Prince y su pelo de estropajo

Durante toda su vida, Prince lo ha tenido todo absolutamente claro. Cuando a los 19 años una compañía discográfica decidió hacerle caso y editar el primer disco de este mestizo enano, escuchimizado, de pelo estropajoso y un increíble éxito con todo tipo de mujeres, se cumplió el primero de una serie de deseos aparentemente imposibles que Prince siempre ha impuesto como si fueran lo más normal del mundo.

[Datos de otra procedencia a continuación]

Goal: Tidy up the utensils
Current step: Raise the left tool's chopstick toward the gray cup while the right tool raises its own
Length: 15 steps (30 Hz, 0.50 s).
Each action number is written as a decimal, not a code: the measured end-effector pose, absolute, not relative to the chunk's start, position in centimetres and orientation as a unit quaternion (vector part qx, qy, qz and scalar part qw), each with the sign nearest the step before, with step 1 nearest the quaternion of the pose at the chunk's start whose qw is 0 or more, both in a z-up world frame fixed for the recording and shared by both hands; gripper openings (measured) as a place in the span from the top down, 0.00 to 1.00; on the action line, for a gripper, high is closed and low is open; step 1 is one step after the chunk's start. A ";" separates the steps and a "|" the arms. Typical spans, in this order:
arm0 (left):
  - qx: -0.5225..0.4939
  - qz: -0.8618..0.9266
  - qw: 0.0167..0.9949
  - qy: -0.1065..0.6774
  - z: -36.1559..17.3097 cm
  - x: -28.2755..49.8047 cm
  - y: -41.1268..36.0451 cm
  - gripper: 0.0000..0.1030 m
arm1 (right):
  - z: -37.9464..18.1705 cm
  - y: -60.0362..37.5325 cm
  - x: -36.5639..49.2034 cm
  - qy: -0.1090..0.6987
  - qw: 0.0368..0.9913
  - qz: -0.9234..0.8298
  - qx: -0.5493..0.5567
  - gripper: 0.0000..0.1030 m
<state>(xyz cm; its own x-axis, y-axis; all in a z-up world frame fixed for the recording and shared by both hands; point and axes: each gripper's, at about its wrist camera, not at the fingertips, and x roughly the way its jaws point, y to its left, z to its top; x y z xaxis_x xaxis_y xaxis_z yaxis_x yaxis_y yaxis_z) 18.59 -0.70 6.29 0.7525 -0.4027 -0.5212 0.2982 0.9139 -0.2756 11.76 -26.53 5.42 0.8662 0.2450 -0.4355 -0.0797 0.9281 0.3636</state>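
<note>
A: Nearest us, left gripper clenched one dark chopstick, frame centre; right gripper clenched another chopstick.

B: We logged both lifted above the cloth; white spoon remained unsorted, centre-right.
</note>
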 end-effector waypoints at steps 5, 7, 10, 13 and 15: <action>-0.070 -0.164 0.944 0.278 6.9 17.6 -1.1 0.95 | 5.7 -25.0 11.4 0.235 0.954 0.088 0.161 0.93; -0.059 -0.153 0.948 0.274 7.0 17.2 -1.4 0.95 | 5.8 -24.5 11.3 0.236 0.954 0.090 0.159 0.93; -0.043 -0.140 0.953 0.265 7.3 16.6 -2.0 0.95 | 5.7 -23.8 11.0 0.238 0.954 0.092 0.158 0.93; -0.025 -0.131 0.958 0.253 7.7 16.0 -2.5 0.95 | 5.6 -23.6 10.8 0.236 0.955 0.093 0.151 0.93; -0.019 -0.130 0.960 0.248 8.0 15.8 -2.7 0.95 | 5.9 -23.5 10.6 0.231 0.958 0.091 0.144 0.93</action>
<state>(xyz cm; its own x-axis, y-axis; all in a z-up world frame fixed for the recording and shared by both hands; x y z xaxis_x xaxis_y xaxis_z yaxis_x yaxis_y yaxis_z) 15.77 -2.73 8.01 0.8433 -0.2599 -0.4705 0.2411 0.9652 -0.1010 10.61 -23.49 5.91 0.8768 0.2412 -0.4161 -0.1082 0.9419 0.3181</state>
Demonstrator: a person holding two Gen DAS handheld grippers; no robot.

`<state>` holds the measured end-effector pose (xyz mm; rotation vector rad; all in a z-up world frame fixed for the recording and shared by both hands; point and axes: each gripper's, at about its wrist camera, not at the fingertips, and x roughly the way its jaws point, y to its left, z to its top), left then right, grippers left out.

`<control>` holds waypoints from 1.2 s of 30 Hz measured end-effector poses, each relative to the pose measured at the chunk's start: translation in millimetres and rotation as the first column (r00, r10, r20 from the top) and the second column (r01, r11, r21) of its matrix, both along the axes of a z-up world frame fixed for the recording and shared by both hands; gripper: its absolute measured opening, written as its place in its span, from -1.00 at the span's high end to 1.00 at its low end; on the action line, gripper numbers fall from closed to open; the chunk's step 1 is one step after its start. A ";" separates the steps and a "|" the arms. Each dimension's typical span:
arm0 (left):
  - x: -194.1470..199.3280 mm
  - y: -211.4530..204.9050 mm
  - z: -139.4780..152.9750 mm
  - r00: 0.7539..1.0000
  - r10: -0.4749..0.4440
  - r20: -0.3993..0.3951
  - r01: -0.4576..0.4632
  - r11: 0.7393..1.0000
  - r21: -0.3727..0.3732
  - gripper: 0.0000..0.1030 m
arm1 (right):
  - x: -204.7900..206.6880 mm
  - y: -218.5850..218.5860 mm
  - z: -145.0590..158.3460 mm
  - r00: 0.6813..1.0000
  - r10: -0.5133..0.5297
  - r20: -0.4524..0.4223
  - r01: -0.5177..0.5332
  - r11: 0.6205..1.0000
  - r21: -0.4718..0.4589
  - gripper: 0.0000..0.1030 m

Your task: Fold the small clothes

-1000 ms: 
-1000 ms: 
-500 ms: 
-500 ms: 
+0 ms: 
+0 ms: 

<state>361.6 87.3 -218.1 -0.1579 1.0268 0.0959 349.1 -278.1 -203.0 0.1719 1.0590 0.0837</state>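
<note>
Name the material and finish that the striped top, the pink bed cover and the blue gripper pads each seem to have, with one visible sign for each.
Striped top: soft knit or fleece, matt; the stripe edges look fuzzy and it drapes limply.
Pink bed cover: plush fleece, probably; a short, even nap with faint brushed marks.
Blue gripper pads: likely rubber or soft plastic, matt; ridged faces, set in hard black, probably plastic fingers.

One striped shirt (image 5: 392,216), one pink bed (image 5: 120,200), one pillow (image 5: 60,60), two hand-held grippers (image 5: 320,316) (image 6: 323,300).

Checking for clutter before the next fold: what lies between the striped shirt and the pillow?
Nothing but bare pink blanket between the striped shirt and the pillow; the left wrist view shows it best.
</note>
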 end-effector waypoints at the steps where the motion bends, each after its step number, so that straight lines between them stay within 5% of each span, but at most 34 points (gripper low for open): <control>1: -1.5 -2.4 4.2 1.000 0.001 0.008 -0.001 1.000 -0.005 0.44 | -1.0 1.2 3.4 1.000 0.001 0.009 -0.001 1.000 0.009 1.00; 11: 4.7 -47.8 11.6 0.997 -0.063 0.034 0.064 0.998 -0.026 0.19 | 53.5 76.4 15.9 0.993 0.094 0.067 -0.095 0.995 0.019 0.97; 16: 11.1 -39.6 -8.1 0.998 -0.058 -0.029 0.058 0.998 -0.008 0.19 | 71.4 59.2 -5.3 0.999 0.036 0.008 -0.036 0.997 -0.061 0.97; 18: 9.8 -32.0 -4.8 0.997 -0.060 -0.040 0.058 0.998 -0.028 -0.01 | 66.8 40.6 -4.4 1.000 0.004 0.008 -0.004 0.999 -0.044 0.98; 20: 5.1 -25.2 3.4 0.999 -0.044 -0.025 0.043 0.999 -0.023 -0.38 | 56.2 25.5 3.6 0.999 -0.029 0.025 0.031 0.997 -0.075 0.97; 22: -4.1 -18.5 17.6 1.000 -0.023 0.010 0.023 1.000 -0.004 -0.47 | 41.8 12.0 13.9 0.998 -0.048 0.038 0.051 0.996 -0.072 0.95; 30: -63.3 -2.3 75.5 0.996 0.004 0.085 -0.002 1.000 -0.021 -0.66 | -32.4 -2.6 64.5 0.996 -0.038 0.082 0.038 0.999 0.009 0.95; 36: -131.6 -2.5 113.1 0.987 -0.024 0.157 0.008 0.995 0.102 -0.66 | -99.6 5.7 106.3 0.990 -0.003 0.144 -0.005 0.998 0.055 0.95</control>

En ese primer contrato discográfico, el chaval de Minneapolis exigía que le dejaran absoluta libertad artística, y además que le permitieran tocar todos los instrumentos, producir el disco e incluir las letras que a él se le ocurrieran. Y es que la necesidad de hacer casi siempre lo que a él se le pasara por la cabeza ha sido la gran obsesión de este artista precoz que a los siete años se decidió a seguir los pasos de su padre -pianista de un grupo que se llamaba «Prince Rogers Trío», de ahí viene el nombre del niño- y se negaba a ir al colegio para componer tranquilamente en casa, mientras su madre estaba fuera. Su capacidad para grabar discos, innovar dentro de diversos estilos y no parar de experimentar en su estudio de grabación le han convertido en una especie de máquina insaciable, capaz de grabar un disco doble por año y de, además, regalar canciones a amigas, novias, discípulos y conocidos.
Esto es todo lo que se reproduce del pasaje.